Four months after graduation, “Semper Supra” was officially adopted as the Space Force anthem.
“I love this nation so much. America is the greatest country in the world,” he said about being able to write the anthem. “ I am a songwriter and a veteran; and to have the opportunity to contribute musically to our military and nation in such a way, there are no words to explain how I feel about that.
“I am honored that it’s not my song anymore, it’s theirs. Every time it plays, I hope they remember their service and why they served, and I hope the nation remembers the sacrifices service members in the USSF and all branches put forth every single day for the freedoms we hold dear. Ultimately, I know how I feel every time I sing or hear the Air Force song, and I hope that is the same feeling our guardians feel when they sing or hear their service song.”
On Nov. 11, Teachenor reunited with members of Wild Blue Country for a Special Veteran’s Day celebration at the Grand Ole Opry to debut “Semper Supra” on the Opry stage as part of the updated Armed Forces Medley.
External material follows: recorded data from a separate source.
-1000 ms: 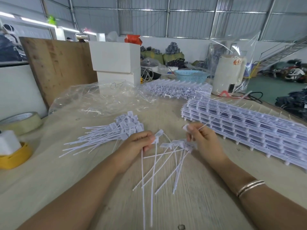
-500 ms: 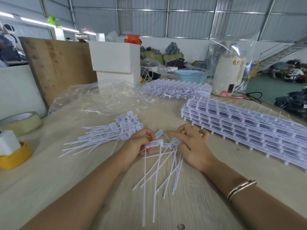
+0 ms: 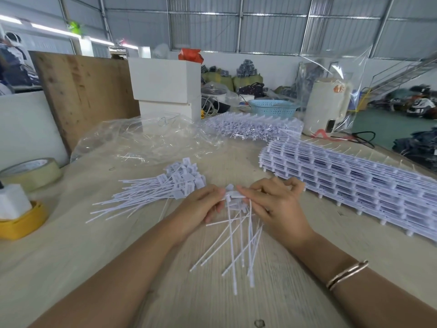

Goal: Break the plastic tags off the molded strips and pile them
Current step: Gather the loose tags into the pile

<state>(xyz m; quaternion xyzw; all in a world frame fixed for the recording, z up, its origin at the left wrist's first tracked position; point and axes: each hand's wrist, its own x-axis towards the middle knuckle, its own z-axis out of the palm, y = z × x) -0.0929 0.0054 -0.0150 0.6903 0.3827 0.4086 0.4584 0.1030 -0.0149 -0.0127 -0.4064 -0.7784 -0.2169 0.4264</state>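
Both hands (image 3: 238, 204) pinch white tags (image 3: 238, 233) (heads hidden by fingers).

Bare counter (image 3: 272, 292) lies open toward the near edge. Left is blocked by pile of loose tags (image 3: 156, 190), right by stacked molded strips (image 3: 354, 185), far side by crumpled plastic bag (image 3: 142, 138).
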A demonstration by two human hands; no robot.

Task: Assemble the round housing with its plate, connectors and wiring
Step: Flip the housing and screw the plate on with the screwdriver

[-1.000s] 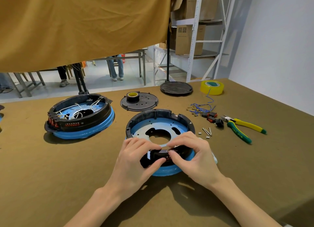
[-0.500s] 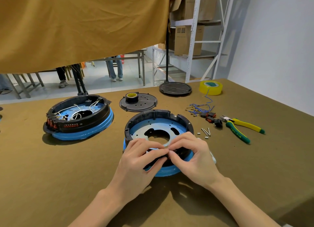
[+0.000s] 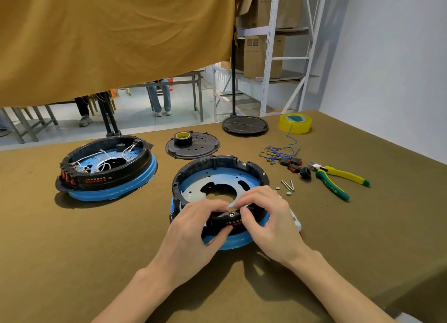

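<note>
Where both forearms come in from the near edge of the table, the two hands meet at the nearest wall of the round housing. Left hand: fingers curled over the near rim, thumb pressed on the black outer wall by the red lettering, so it grips the wall between thumb and fingers. Right hand: fingers arched over the rim from the other side, thumb tip touching the wall just beside a small screw head; it pinches at the rim, and whether it holds a small part I cannot tell.

Blue plate lies flat inside the housing, just beyond the fingertips, its cut-out centre open. The work point sits between the two thumbs, on the housing's near side, about equally close to both hands. Judgement: this is a seating or fastening step at that wall; wiring is not yet in.

Farther, toward the right edge: loose screws, black and red connectors, blue wires, pliers. All lie right of the housing, so the right hand is the nearer one for the next pick.

Toward the left edge, a second housing already wired. Near the far edge, a black cover disc and yellow tape.
</note>
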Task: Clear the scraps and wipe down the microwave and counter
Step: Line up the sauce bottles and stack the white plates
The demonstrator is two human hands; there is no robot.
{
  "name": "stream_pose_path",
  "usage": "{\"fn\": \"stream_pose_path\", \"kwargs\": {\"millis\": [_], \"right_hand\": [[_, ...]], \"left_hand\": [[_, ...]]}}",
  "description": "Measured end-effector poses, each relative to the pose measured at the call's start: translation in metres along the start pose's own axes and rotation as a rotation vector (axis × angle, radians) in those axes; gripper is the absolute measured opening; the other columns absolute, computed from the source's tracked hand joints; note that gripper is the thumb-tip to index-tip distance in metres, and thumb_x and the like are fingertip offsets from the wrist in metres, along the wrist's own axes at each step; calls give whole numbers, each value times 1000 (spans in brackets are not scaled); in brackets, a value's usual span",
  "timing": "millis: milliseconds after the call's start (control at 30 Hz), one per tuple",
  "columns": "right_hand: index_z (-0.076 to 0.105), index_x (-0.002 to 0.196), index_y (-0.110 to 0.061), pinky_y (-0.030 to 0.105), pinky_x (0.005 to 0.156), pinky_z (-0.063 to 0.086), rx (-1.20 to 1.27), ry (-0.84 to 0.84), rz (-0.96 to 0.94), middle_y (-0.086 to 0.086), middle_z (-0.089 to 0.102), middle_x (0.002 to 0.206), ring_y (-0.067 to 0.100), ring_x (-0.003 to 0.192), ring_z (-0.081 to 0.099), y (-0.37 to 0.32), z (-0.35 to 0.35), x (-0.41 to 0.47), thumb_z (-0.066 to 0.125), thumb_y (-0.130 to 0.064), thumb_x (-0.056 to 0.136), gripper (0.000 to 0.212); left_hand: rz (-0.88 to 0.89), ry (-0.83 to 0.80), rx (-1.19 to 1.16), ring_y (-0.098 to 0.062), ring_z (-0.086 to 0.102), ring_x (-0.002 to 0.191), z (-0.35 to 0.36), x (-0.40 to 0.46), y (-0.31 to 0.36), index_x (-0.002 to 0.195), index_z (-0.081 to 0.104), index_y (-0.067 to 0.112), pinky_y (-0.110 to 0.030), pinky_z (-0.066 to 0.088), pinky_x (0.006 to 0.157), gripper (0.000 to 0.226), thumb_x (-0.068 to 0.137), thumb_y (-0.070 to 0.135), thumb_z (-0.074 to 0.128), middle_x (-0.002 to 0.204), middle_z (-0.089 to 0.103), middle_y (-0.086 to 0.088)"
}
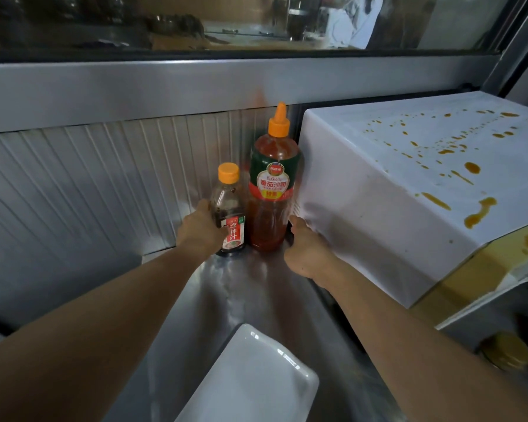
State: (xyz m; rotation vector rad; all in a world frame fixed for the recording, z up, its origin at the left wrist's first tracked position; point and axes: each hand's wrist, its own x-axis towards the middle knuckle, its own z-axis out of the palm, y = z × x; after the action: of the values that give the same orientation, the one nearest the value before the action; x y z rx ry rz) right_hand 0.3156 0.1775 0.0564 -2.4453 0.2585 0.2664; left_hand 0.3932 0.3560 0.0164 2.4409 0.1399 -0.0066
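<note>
fingers [206, 208] round dark bottle [228, 208], microwave [378, 193] (spattered) right

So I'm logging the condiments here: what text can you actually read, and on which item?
"番茄沙司": red label of the tall sauce bottle, beside the microwave.
"凉拌汁": red label of the small dark bottle, gripped by the left hand.
Smaller print and the round logo on both labels: too small to read.
Nothing else legible.

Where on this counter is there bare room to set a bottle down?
Bare steel counter lies between the two forearms, bordered by the bottles behind and the white rectangular plate in front. The back corner is crowded: the left hand grips the small dark sauce bottle, the tall ketchup bottle stands beside the microwave, and the right hand grips its lower edge.
</note>
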Motion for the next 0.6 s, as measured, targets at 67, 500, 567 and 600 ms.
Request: {"fn": "stream_pose_path", "kwargs": {"millis": [67, 500, 567, 600], "right_hand": [[13, 150, -19, 25, 99, 37, 56, -8, 13, 2, 35, 150, 24, 135, 37, 1, 0, 2, 48, -4, 89, 72], [11, 151, -23, 32, 104, 41, 89, 33, -14, 3, 36, 149, 26, 132, 40, 4, 4, 4, 49, -2, 88, 77], [11, 150, -23, 29, 102, 40, 104, 29, -15, 3, 36, 149, 26, 132, 40, 4, 4, 3, 50, -2, 88, 76], [11, 150, -23, 27, 98, 40, 113, 25, -15, 3, 36, 149, 25, 132, 40, 4, 4, 2, 51, -3, 88, 77]], "left_hand": [[13, 9, -10, -35, 60, 100, 2, 3, -1, 119, 47, 14, -40, 50, 82, 45, 79, 19, 69, 110, 64, -14], [56, 17, -37, -33, 59, 103, 9, 5, 5, 119, 45, 8, -32, 41, 74, 45, 82, 16, 68, 113, 62, -15], [46, -13, -31, -33, 59, 104, 6, 4, 4, 121, 43, 8, -34, 42, 76, 49, 81, 18, 70, 115, 62, -15], [44, -33, -20, -33, 59, 105, 4, 3, 4, 123, 42, 8, -35, 44, 77, 53, 81, 20, 71, 116, 61, -15]]}}
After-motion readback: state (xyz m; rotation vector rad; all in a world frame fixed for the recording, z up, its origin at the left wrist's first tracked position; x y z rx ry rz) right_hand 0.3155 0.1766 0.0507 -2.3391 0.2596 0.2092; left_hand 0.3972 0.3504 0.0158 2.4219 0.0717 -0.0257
Teachenor currently works as adjunct professor of songwriting at Middle Tennessee State University, he serves his community as County Commissioner, and he writes, produces scholarly research, is working on a book, and performs and speaks publicly—even giving his first TED Talk at a TEDx event earlier this year. As he balances these responsibilities as well as those of being a husband and a father, he is reminded of a lesson he learned from his time at Liberty.
“While at Liberty, I learned we can be involved in multiple areas throughout our lives and have an impact in multiple fields,” he said.
Citing Ephesians 3:20 and Genesis 12:1 as two of his life verses, Teachenor said the best parts of his journey are a testament to the power of God and emphasize the importance of believers surrendering to the Lord’s will for their lives.
“So many times, we try to package our lives in a very specific way based on how we think everything is going to turn out,” he said. “Of course, we can have dreams and aspirations, but if we allow the Lord to lead and guide us, He can do more than we could ever dream up or imagine ourselves. He only requires we place our ‘yes’ on the table so to speak and say, ‘Lord, I’ll do whatever You want, and I know Your ways are better than mine.’ That’s something I continue to learn throughout my life — I must rely on Jesus, and I wouldn’t be anywhere without Him.”